**Data excerpt**
============

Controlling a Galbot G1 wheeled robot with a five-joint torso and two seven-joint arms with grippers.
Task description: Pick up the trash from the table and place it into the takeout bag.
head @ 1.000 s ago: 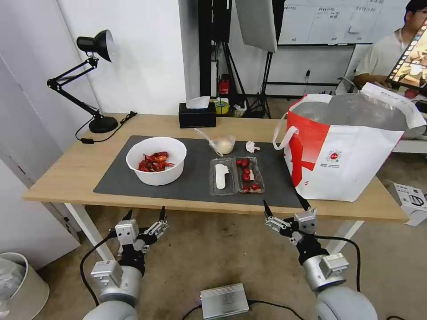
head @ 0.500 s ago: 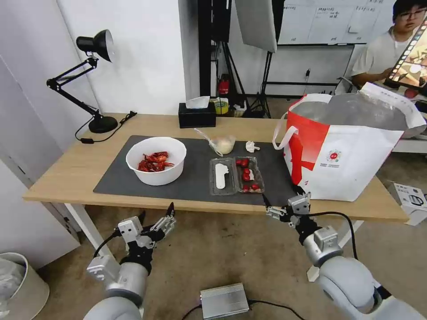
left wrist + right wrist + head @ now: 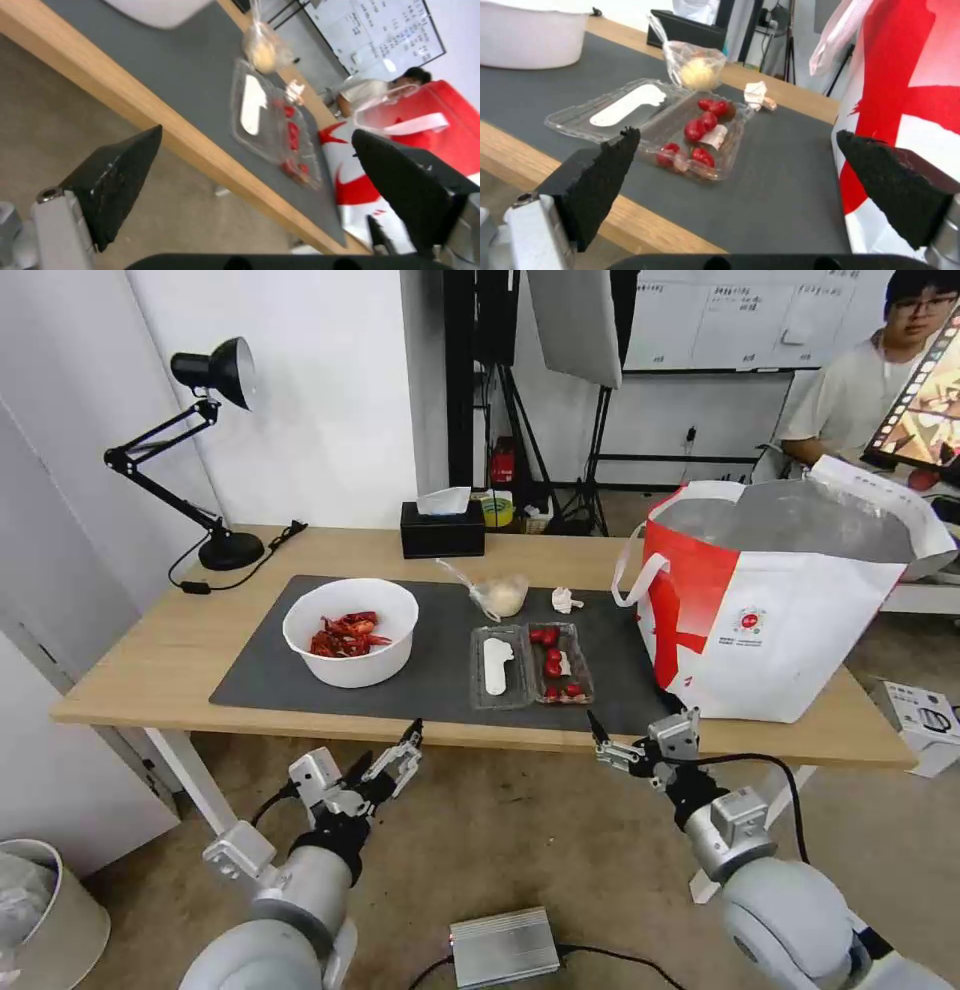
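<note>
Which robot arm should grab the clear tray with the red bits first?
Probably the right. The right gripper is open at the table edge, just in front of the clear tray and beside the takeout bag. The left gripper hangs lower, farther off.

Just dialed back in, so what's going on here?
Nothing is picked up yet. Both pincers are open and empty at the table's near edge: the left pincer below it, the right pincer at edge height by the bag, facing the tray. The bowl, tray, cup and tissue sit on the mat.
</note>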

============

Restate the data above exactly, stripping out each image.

**Result of the exercise**
Controlling a Galbot G1 wheeled robot with a five-joint torso and two seven-joint arms with grippers.
Task description: Pick up the trash from the table and place it into the takeout bag.
head @ 1.000 s ago: 
head @ 0.500 s ago: 
left wrist + right wrist + head @ now: 
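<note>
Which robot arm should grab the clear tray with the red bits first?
Probably the right. The right gripper is open at the table edge, just in front of the clear tray and beside the takeout bag. The left gripper hangs lower, farther off.

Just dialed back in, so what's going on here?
Nothing is picked up yet. Both pincers are open and empty at the table's near edge: the left pincer below it, the right pincer at edge height by the bag, facing the tray. The bowl, tray, cup and tissue sit on the mat.
</note>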

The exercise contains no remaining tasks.